(WORK INSTRUCTIONS)
Across the data below, count every line where the string "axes" appears. Answer with the number alone.

(SUPPLIED RECORDS)
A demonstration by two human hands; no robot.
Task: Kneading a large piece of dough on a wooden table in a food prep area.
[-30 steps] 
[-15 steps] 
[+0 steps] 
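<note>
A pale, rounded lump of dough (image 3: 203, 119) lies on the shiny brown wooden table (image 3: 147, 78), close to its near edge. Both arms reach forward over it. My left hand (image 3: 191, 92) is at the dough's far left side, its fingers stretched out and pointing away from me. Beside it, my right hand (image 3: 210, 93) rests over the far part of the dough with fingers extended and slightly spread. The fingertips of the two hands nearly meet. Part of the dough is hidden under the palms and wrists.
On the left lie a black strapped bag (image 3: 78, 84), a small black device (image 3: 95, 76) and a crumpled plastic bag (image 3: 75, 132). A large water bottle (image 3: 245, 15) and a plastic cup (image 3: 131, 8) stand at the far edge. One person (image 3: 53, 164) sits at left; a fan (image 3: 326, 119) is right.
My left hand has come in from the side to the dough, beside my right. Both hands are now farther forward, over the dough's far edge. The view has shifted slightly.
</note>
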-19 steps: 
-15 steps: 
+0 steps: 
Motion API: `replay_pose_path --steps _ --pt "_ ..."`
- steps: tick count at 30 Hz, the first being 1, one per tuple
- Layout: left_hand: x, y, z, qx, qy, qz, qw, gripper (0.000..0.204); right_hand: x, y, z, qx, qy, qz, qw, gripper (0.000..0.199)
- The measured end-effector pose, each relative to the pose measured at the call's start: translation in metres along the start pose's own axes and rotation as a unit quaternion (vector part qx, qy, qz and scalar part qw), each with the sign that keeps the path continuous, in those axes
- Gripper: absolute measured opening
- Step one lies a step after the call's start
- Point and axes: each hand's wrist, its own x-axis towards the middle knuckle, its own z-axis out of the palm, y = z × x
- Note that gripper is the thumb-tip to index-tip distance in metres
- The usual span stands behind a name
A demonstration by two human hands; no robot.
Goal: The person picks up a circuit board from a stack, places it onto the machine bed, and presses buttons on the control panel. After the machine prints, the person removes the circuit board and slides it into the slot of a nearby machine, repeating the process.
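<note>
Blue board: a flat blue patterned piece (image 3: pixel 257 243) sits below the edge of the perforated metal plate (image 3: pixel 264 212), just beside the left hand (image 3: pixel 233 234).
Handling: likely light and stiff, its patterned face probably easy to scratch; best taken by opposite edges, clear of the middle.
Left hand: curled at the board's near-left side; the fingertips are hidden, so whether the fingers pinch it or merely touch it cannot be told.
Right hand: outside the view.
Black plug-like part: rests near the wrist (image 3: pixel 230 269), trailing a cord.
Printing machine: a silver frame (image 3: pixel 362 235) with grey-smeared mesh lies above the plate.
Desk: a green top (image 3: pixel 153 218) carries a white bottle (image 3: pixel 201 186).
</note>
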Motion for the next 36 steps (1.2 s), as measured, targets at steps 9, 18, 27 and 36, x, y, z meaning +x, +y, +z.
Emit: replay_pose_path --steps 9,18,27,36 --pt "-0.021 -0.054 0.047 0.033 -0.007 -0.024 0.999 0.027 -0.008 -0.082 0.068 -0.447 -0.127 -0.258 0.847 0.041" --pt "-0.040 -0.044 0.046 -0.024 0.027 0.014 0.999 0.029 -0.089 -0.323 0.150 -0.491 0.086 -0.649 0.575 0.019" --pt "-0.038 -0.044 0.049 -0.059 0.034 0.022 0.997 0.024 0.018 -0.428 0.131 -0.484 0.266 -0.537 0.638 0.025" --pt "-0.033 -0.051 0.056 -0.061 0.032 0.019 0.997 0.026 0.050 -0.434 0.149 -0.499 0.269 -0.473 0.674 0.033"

(OUTPUT OF THE EXERCISE)
2